_Task to complete_
In the listing below, the lines starting with the line with "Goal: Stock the" and going on through the line with "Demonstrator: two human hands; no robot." are to be reproduced exactly, and only those.

_Dataset entries_
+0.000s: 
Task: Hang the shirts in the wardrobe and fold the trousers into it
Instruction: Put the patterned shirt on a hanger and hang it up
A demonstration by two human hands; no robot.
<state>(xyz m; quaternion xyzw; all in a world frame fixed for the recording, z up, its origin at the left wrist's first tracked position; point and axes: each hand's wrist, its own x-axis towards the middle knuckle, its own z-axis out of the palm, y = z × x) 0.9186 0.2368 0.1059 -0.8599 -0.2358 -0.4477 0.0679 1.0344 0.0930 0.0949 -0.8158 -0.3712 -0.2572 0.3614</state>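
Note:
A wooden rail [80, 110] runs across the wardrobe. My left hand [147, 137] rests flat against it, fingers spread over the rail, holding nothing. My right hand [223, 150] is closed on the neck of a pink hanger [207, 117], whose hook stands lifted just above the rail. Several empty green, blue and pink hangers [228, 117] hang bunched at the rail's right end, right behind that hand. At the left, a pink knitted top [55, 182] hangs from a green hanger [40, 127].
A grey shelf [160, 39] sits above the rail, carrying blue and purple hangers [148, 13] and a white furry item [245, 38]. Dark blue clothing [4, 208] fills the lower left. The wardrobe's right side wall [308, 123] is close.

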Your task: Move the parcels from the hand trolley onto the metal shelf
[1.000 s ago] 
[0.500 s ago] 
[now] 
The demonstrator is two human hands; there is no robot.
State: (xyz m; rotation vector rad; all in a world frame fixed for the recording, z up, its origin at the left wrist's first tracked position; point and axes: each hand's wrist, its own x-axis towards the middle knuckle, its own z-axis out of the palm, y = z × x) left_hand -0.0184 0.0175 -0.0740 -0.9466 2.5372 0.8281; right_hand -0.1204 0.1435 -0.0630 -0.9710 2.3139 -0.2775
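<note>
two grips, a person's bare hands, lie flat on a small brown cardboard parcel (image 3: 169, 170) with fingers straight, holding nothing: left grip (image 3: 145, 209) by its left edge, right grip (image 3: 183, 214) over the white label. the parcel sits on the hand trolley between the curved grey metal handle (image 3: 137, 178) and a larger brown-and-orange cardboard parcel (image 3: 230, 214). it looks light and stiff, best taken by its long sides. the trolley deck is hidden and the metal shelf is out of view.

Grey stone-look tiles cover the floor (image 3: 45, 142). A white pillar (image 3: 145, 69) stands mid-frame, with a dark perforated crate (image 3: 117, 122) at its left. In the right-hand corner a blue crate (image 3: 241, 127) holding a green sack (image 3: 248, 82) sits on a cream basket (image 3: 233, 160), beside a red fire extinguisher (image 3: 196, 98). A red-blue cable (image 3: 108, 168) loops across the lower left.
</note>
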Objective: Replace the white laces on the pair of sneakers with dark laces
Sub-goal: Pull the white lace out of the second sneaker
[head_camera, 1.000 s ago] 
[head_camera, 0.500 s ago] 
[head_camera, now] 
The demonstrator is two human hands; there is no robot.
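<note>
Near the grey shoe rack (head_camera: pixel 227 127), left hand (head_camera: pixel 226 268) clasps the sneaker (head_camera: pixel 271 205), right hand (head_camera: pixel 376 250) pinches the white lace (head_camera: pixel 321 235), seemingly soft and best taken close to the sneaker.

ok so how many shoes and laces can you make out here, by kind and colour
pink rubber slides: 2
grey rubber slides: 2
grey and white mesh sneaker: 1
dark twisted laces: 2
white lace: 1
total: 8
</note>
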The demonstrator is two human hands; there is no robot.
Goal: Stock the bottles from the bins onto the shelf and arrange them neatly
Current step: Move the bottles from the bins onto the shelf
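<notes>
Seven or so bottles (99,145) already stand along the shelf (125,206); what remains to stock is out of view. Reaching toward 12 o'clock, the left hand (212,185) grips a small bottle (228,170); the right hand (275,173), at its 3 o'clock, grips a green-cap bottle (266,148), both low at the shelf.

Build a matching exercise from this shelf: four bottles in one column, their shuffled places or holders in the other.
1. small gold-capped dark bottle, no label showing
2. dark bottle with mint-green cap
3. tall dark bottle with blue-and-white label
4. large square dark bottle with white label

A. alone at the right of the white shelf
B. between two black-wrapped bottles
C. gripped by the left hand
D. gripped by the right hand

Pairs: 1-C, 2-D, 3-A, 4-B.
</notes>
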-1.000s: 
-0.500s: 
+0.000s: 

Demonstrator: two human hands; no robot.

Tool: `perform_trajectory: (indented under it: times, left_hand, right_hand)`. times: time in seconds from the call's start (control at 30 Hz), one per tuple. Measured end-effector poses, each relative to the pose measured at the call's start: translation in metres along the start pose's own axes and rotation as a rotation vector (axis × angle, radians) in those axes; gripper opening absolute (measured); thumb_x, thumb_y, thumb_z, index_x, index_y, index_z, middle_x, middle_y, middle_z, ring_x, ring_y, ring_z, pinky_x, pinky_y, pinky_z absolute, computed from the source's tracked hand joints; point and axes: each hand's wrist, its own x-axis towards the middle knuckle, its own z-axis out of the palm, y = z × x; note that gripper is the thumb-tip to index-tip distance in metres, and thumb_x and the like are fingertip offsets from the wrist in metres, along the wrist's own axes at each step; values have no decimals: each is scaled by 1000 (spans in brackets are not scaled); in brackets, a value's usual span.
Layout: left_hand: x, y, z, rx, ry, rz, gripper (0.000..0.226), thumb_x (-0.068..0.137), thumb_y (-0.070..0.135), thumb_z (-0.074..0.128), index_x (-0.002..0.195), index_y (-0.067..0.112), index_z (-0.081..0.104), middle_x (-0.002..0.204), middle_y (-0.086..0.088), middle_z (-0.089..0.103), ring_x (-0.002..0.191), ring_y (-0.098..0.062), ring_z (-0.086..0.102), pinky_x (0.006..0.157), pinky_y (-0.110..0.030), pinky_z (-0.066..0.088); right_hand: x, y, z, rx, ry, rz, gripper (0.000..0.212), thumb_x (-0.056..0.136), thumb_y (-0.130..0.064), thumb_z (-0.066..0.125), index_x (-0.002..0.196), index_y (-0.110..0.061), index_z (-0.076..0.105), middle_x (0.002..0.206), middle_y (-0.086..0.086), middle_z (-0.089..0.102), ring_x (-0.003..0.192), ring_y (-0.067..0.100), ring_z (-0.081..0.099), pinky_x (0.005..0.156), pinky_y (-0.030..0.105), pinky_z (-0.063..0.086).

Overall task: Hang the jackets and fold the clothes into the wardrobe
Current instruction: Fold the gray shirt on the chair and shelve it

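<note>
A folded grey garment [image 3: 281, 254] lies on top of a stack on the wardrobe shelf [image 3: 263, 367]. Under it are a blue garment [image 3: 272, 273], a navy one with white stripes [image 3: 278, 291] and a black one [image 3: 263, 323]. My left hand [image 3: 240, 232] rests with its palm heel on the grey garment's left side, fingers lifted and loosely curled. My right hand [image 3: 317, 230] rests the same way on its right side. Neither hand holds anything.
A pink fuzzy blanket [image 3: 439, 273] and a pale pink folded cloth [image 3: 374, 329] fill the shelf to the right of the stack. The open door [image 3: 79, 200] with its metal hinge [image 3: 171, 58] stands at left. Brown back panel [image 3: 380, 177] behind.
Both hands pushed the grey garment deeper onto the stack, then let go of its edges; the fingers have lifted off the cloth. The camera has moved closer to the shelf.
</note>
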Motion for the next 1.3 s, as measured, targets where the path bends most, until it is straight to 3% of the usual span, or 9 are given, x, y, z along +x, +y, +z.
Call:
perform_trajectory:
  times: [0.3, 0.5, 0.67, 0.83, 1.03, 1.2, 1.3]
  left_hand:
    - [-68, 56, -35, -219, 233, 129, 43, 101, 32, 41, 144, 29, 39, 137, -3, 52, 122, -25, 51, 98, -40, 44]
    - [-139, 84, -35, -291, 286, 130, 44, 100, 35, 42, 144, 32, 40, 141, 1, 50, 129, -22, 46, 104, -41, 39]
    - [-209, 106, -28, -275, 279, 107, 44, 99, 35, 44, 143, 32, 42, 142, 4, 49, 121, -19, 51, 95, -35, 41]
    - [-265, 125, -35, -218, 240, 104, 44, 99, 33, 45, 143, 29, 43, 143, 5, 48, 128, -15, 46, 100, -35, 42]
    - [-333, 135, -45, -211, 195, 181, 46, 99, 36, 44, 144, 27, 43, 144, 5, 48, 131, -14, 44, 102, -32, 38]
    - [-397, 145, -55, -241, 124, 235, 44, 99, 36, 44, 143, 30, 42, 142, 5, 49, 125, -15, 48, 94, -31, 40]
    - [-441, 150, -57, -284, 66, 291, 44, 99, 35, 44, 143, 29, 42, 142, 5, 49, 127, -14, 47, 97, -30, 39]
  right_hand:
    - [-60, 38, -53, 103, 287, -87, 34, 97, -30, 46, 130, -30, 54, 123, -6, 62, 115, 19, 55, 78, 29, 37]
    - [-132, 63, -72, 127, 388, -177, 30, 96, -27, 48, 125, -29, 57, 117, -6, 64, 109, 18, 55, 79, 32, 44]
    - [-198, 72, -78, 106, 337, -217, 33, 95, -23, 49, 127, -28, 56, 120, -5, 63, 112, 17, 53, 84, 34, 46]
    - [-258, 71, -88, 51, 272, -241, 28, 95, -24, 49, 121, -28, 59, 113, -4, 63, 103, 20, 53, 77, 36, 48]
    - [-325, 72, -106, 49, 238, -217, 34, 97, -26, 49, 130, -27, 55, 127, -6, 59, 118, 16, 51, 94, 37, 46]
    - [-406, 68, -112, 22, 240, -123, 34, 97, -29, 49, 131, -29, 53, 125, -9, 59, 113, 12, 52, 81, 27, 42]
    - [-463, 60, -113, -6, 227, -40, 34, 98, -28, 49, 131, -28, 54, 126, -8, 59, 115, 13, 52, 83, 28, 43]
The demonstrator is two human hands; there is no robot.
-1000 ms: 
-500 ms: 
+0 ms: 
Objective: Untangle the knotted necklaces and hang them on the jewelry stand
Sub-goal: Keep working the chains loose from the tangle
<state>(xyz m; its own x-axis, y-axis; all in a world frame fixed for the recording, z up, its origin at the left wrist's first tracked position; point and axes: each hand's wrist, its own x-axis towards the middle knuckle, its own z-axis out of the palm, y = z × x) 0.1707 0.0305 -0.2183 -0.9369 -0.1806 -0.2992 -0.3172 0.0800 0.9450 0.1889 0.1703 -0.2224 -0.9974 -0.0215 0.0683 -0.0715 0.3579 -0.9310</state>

_Written answer_
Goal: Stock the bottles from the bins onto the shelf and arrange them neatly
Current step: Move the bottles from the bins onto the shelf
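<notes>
Seven or so bottles (99,145) already stand along the shelf (125,206); what remains to stock is out of view. Reaching toward 12 o'clock, the left hand (212,185) grips a small bottle (228,170); the right hand (275,173), at its 3 o'clock, grips a green-cap bottle (266,148), both low at the shelf.

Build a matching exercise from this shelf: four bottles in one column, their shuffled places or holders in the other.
1. small gold-capped dark bottle, no label showing
2. dark bottle with mint-green cap
3. tall dark bottle with blue-and-white label
4. large square dark bottle with white label

A. alone at the right of the white shelf
B. between two black-wrapped bottles
C. gripped by the left hand
D. gripped by the right hand

Pairs: 1-C, 2-D, 3-A, 4-B.
</notes>
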-1.000s: 
-0.500s: 
+0.000s: 

Demonstrator: two human hands; no robot.

Fully answered, the exercise is complete.